Altria überzeugt mit einer Dividendenrendite von fast 8 Prozent und einem KGV von 10. Doch langfristig sieht es nicht gut aus. Was Anleger wissen müssen.

Auf einen Blick:
  • Zigaretten bleiben das Fundament
  • Vapes rechtlich blockiert
  • Illegale Produkte dominieren
  • Hohe Dividende, sehr hohe Risiken

Altria steckt fest in der Vergangenheit. Zigaretten bestimmen das Geschäft. Und das mit voller Wucht. Fast der gesamte Umsatz kommt weiter aus klassischen Glimmstängeln. Rauchfreie Produkte spielen kaum eine Rolle. Wer hier auf den großen Umbruch hofft, wartet vergeblich.

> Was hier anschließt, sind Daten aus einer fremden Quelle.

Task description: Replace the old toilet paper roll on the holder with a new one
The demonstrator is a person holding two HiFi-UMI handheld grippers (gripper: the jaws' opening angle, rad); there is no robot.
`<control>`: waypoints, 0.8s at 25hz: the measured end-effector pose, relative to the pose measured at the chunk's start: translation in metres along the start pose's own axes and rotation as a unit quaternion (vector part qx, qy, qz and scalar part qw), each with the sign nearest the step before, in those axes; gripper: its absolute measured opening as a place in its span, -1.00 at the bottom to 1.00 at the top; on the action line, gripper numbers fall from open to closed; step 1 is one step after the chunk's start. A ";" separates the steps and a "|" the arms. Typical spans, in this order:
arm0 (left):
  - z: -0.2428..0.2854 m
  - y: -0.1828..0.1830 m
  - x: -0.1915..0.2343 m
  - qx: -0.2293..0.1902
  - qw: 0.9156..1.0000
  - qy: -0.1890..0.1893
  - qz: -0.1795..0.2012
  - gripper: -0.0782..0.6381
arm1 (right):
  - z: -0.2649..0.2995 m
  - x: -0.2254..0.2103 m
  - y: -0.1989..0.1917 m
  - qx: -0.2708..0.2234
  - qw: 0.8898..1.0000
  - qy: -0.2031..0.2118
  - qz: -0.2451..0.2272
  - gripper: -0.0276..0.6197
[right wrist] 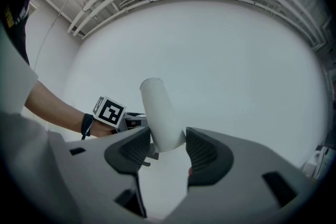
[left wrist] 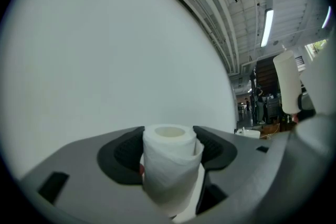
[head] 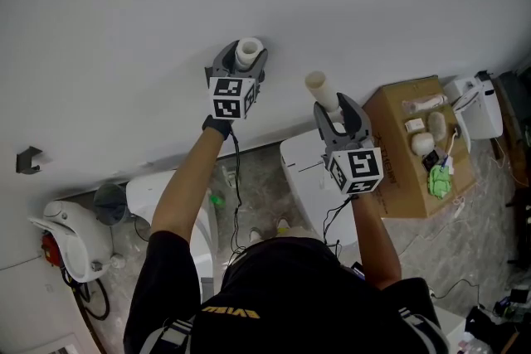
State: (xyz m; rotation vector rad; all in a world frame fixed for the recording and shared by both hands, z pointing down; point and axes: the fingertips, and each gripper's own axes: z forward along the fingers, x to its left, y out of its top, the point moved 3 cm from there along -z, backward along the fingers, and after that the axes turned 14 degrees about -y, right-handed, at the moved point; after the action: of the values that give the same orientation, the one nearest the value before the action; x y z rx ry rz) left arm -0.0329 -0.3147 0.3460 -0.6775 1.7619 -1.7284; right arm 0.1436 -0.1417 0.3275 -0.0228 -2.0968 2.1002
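a person with both arms raised faces a bare white wall (head: pixel 124 29), a two-jaw tool in each hand. the left gripper (head: pixel 245 62) has its jaws clenched on a slim toilet paper roll (head: pixel 249 48), which stands upright between the pads with its hollow core facing up and a loose wrap of paper hanging down one side. the roll is in the air close to the wall, resting on nothing. the left gripper view shows both dark pads pressed against the roll's sides.

the right gripper (head: pixel 336 108) is just beside and lower in the head view. its jaws grasp the lower end of a plain white tube (head: pixel 319 87), which tilts up and away toward the wall. the right gripper view shows the tube wedged between the pads, with the left gripper's marker cube (right wrist: pixel 109 112) behind it.

a small black bracket (head: pixel 27 159) sticks out from the wall well off to the left. down at the right sits a cardboard box (head: pixel 398 170) with small white items and a green one (head: pixel 437 178) lying near its far edge, and a stone-tiled floor (head: pixel 257 170) shows between the arms.
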 end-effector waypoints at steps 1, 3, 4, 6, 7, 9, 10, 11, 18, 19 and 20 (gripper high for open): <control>0.002 0.002 -0.004 -0.001 1.000 -0.004 0.003 0.04 | -0.001 -0.001 0.000 0.000 1.000 -0.002 0.000 -0.26; 0.005 0.005 -0.008 -0.003 1.000 -0.011 0.006 0.04 | -0.003 -0.004 0.000 0.000 1.000 -0.006 0.001 -0.26; 0.006 0.006 -0.010 -0.004 1.000 -0.013 0.006 0.04 | -0.003 -0.006 -0.001 0.001 1.000 -0.008 0.002 -0.26; 0.010 0.006 -0.014 -0.003 1.000 -0.016 0.002 0.04 | -0.005 -0.010 -0.001 0.001 1.000 -0.012 0.003 -0.26; 0.012 0.005 -0.016 -0.001 1.000 -0.018 0.000 0.04 | -0.005 -0.011 -0.002 0.002 1.000 -0.013 0.004 -0.26; 0.016 0.002 -0.022 0.003 1.000 -0.024 0.002 0.04 | -0.007 -0.014 -0.003 0.003 1.000 -0.017 0.005 -0.26; 0.018 0.001 -0.025 0.007 1.000 -0.027 0.007 0.04 | -0.008 -0.015 -0.004 0.003 1.000 -0.019 0.006 -0.26; 0.021 0.001 -0.029 0.013 0.999 -0.030 0.013 0.04 | -0.009 -0.017 -0.004 0.003 1.000 -0.021 0.006 -0.26; 0.042 -0.014 -0.066 0.079 0.992 -0.046 0.086 0.04 | -0.015 -0.028 -0.019 0.017 0.999 -0.034 0.009 -0.27; 0.046 -0.017 -0.072 0.090 0.989 -0.048 0.106 0.04 | -0.014 -0.030 -0.021 0.018 0.999 -0.037 0.009 -0.27; 0.051 -0.019 -0.078 0.102 0.986 -0.051 0.124 0.04 | -0.014 -0.034 -0.022 0.019 0.999 -0.040 0.009 -0.27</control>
State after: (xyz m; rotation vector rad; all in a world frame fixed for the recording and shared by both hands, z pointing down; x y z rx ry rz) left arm 0.0571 -0.2963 0.3694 -0.4296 1.5043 -1.6425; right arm 0.1809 -0.1323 0.3456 0.0488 -2.1088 2.1848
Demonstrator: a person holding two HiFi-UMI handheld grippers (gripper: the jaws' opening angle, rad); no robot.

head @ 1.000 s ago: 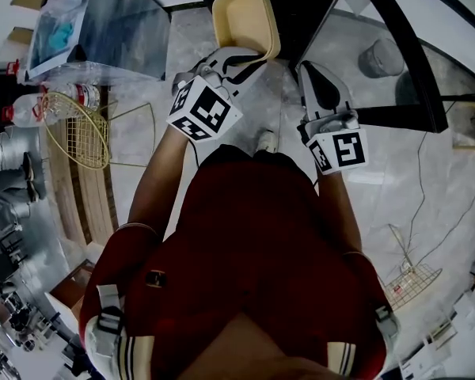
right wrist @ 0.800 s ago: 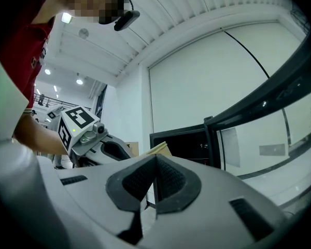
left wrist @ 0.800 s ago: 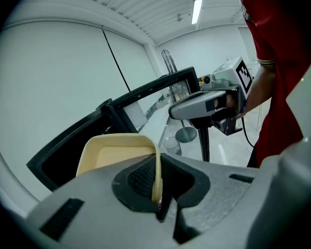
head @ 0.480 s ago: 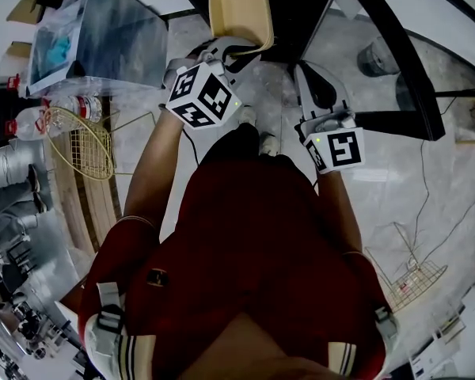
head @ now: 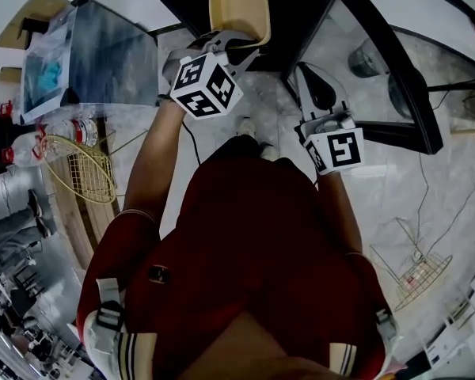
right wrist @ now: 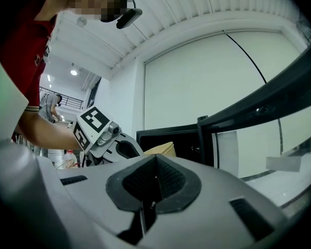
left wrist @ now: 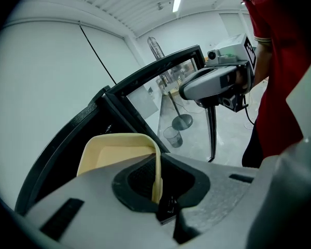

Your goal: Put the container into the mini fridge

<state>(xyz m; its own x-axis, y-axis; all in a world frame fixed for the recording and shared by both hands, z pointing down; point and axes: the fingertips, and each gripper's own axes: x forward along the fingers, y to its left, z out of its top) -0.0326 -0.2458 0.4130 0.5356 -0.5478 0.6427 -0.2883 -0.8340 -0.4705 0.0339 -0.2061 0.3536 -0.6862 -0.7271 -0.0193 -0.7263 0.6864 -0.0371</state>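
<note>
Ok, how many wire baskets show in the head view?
2: one wire basket at the view's left beside the bottles, another at lower right. More may be hidden beyond the edges.

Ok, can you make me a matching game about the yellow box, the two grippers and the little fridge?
Things:
1 container
2 left gripper
3 right gripper
4 mini fridge

States:
A door open
B jaws shut, nothing between
C cream-yellow
D jaws clamped on the container's wall

Pairs: 1-C, 2-D, 3-B, 4-A
</note>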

Altria: Rauchfreie Produkte tragen kaum zum Umsatz bei

Vapes sind praktisch tot. Altrias wichtigstes Gerät, NJOY Ace, darf wegen eines Patentstreits nicht verkauft werden. Doch selbst ohne Verbot wäre die Lage mies. Der US-Markt wird von illegalen Einweg-Vapes überschwemmt. Billig. Stark. Mit verbotenen Aromen. Die Behörden greifen kaum durch. Gegen diese Flut kommt ein regulierter Konzern kaum an.

Auch bei Nikotinbeuteln läuft es holprig. Altrias Marke on! tritt auf der Stelle. Der große Gewinner heißt ZYN. Das Produkt von Philip Morris wächst rasant und ist längst Synonym für die ganze Kategorie. Altria versucht gegenzuhalten, etwa mit neuen Texturen. Doch der Vorsprung der Konkurrenz bleibt.

Altria Aktie Chart

Altria dominiert den Zigarettenmarkt

Marlboro, Altrias bekannteste Marke, dominiert den US-Markt. Die Marke erlaubt stetige Preiserhöhungen. Sinkende Stückzahlen gleichen höhere Preise bislang aus. Der US-Markt bietet dafür noch viel Spielraum.

Die Börse straft das Unternehmen dennoch ab. Die Aktie wird mit etwa dem Zehnfachen der erwarteten Gewinne bewertet. Rechnet man nur das Zigarettengeschäft, liegt das Multiple noch niedriger. Dazu kommt eine üppige Dividende von rund 7,5 Prozent. Sie gilt als gut abgesichert.

Natürlich bleiben Risiken. Die Rauchervolumen sinken schneller als im Branchenschnitt und die Anzahl der verkauften Zigaretten sinkt von Jahr zu Jahr. Setzt sich dieser Trend fort, wird es kritisch. Wer jetzt noch wegen der Dividende einsteigt, der muss das Unternehmen und die Gesamtentwicklung genau beobachten, um den Absprung zu schaffen. Auch wenn es kurzfristig noch okay aussieht, sieht es langfristig schlecht aus.